* EXERCISE: An unchanged copy of each entry below is needed; keep the pictures out of it.

* Extracted records:

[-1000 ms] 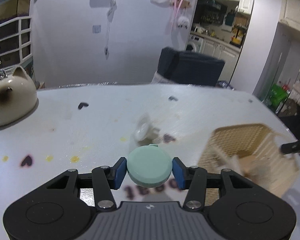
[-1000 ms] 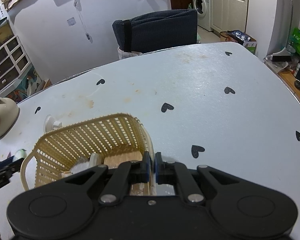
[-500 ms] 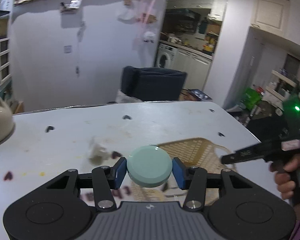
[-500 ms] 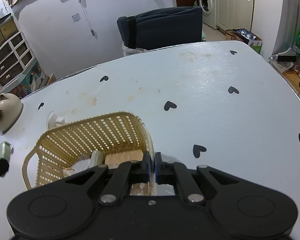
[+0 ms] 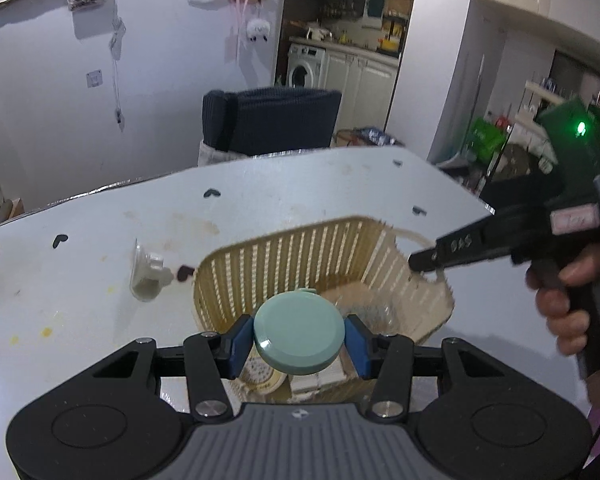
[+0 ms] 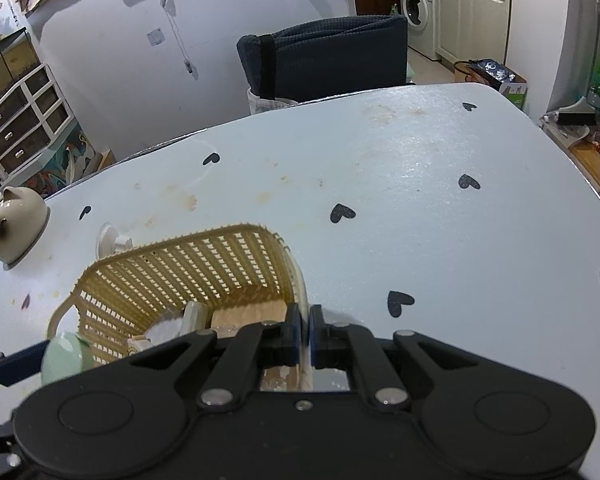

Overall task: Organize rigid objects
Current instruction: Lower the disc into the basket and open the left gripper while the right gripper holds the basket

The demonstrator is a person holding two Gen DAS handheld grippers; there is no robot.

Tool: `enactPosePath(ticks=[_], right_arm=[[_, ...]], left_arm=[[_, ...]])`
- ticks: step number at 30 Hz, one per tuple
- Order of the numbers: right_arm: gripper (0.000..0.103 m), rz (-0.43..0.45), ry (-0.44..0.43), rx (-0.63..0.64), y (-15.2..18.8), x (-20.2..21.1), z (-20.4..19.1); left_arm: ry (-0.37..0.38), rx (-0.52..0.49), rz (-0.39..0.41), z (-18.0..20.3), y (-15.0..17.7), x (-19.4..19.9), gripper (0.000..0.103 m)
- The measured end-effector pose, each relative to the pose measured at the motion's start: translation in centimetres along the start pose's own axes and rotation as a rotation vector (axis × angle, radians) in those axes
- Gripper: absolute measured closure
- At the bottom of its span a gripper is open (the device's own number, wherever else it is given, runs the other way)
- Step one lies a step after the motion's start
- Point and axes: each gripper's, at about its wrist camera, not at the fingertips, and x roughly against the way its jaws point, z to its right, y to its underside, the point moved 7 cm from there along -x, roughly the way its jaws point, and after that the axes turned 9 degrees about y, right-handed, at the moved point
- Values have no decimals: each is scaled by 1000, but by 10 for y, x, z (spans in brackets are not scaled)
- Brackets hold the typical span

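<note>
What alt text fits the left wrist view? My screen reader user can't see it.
The left gripper clamps a round mint-green case over a tan slatted basket on a heart-print table. The right gripper pinches the basket's far rim.

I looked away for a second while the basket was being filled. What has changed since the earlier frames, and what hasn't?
The left gripper, still clamped on the mint-green round case, has carried it from over the bare table to just above the wicker basket. Nothing was taken or released. The right gripper stays shut on the basket's rim, and the basket and the suction hook beside it have not moved.
</note>
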Motion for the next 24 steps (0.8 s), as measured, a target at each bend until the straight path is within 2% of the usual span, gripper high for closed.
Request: enactPosePath(ticks=[10,24], right_arm=[[98,2,-5,-28,1,0,2],[98,-4,12,-24,0,0,0]], left_arm=[[-8,-45,-85,-2,6,-9,53],[4,-60,-106,-2,9,-9,52]])
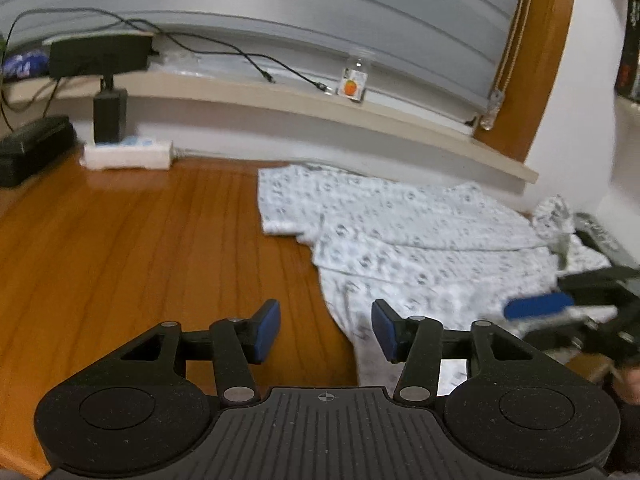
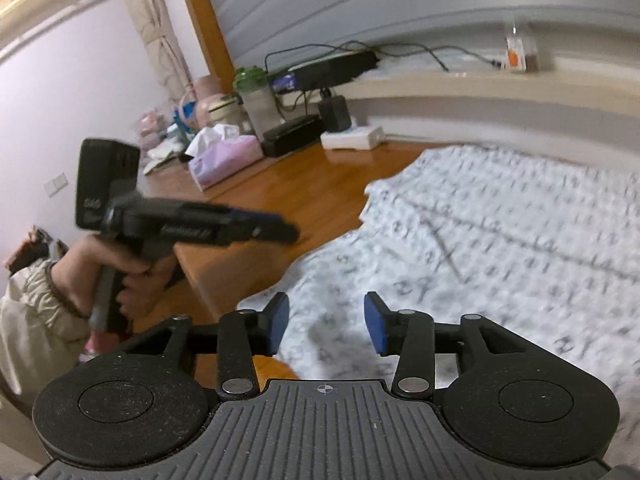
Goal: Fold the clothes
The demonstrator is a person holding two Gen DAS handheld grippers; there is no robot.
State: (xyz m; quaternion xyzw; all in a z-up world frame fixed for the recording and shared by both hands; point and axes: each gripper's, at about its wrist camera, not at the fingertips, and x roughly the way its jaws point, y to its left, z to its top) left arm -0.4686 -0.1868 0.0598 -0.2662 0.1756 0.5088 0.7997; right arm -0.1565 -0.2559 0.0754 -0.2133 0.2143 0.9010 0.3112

* SOLUTION FOR THIS EXERCISE:
[-1000 ms] 
[-1000 ms] 
[-500 ms] 
[-500 ms] 
[+0 ms] 
[+0 ms] 

Overall task: Organize rigid objects
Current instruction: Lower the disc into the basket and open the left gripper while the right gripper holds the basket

The demonstrator is a person holding two Gen DAS handheld grippers; there is no robot.

Tool: `enactPosePath(ticks=[_], right_arm=[[_, ...]], left_arm=[[_, ...]])`
- ticks: step number at 30 Hz, one per tuple
- Order of the numbers: right_arm: gripper (0.000..0.103 m), rz (-0.43..0.45), ry (-0.44..0.43), rx (-0.63..0.64), y (-15.2..18.8), x (-20.2..21.1), z (-20.4..19.1); left_arm: ry (-0.37..0.38), rx (-0.52..0.49), rz (-0.39..0.41), z (-18.0..20.3), y (-15.0..17.7), x (-19.4..19.9), gripper (0.000..0.103 m)
- The measured end-effector pose, each relative to the pose measured at the motion's start: translation in centimetres along the start pose's own axes and rotation as a rotation vector (axis × angle, radians) in those axes
- Gripper: absolute measured closure
- At the bottom of its span a gripper is open (the device's own number, wherever else it is given, runs the other way)
- Step one lies a step after the motion's start
- Point and axes: each gripper's, at about its wrist camera, not at the fingertips, and x roughly against the way its jaws point, z to its right, y to its underside, the point moved 7 cm from there along -x, roughly the way its jaws point, and after that the axes turned 9 degrees about y, right-handed, at the moved point
- Values have no decimals: each is scaled by 1000, but by 10 for y, x, z (spans in brackets are not scaled)
- Brackets hold the typical span

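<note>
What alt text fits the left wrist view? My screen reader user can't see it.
The left gripper clamps a round mint-green case over a tan slatted basket on a heart-print table. The right gripper pinches the basket's far rim.

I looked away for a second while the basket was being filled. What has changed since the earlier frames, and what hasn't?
The left gripper, still clamped on the mint-green round case, has carried it from over the bare table to just above the wicker basket. Nothing was taken or released. The right gripper stays shut on the basket's rim, and the basket and the suction hook beside it have not moved.
</note>
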Motion for the next 24 steps (0.8 s), as measured, a target at each bend until the straight path is within 2% of the usual span, gripper high for closed.
Request: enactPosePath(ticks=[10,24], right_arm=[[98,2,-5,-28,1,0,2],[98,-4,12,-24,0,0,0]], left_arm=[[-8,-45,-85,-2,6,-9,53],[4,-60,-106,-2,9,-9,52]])
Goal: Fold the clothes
The demonstrator is a person holding two Gen DAS handheld grippers; there is no robot.
State: (xyz m; quaternion xyzw; all in a z-up world frame fixed for the recording and shared by both hands; point and axes: each gripper's, at about its wrist camera, not at the fingertips, and x roughly the way its jaws point, y to its left, z to its top) left arm -0.4686 -0.1868 0.0598 -0.2662 0.1756 0.5088 0.7997; right arm -0.1565 -0.2559 0.0754 -0.2133 0.2143 0.9010 0.3112

Nothing more belongs to the answer.